What this task involves:
Quote each line of the material verbatim, without the pictures.

The data:
- Opening Delimiter -

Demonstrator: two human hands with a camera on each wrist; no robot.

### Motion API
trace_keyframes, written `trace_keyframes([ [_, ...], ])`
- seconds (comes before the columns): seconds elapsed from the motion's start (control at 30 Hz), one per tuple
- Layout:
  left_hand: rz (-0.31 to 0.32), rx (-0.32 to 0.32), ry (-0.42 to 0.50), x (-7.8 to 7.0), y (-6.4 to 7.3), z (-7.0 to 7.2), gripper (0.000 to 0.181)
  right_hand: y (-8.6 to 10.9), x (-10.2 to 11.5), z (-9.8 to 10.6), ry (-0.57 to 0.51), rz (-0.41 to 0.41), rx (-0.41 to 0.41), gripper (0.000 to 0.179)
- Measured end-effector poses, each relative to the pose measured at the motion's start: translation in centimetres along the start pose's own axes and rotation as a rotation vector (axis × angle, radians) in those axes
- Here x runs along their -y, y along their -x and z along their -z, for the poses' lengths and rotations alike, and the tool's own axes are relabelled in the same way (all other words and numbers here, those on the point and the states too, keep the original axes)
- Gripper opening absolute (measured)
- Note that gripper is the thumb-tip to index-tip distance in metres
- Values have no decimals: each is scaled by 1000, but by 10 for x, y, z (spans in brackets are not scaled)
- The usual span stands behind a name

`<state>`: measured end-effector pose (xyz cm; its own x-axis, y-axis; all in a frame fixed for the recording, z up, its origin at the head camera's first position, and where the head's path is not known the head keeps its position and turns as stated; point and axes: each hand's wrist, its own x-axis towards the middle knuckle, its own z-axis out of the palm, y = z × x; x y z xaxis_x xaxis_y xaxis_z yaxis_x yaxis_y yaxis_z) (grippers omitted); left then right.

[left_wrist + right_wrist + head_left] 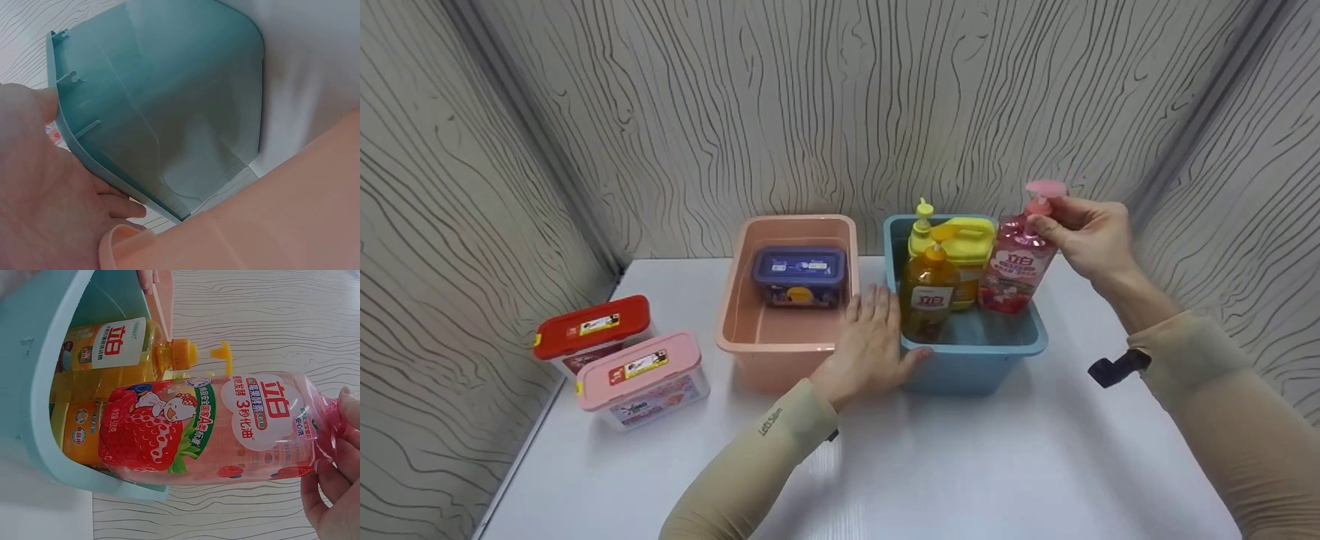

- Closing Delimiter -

Response area:
Demonstrator: two human hands with a camera on each wrist; no robot.

### Motion API
trace_keyframes, written `trace_keyframes([ [_, ...], ])`
- seconds (comes before the columns): seconds elapsed from the motion's start (control at 30 Hz), one per tuple
- Layout:
  left_hand: rz (-0.31 to 0.32), rx (-0.32 to 0.32), ry (-0.42 to 0.50), x (-7.8 to 7.0), y (-6.4 to 7.3), z (-7.0 to 7.2), gripper (0.000 to 0.181)
  right_hand: y (-8.6 to 10.9), x (-10.2 to 11.5), z (-9.8 to 10.6), ry (-0.57 to 0.51), rz (-0.41 to 0.41), rx (-0.41 to 0.41), gripper (0.000 to 0.179)
- Measured end-effector poses, each relative to the pose measured at the motion's start: translation in centimetres along the start pose's own axes and rotation as a rotation vector (axis × angle, radians) in those axes
- Here x runs along their -y, y along their -x and z along their -z, for the poses' lengths and rotations alike, and the tool's own axes are relabelled in the same way (all other words and numbers here, those on the point and the states too, keep the original axes)
- Gripper opening absolute (measured)
- Note that gripper is the thumb-tip to index-tip distance in metres
- Values have no decimals: each is scaled by 1000, but by 10 for x, y, z (spans in brackets are not scaled)
- The usual span stands behind a name

`<state>`: measured end-effector pose (xyz cm; its own x-axis, y-axis; all in a frame fixed for the recording, z up, its origin at the head camera's first position, and where the head's path is not known the head keeps its position and turns as stated; point and axes: each hand's wrist, its own x-axis towards the middle knuckle, its own z-axis out of the palm, y = z × x; x y z xaxis_x xaxis_y xaxis_z yaxis_x yaxis_y yaxis_z) (grippers omitted); left then right.

[left_wrist + right_wrist + head_left] 

No other output belongs with this exercise.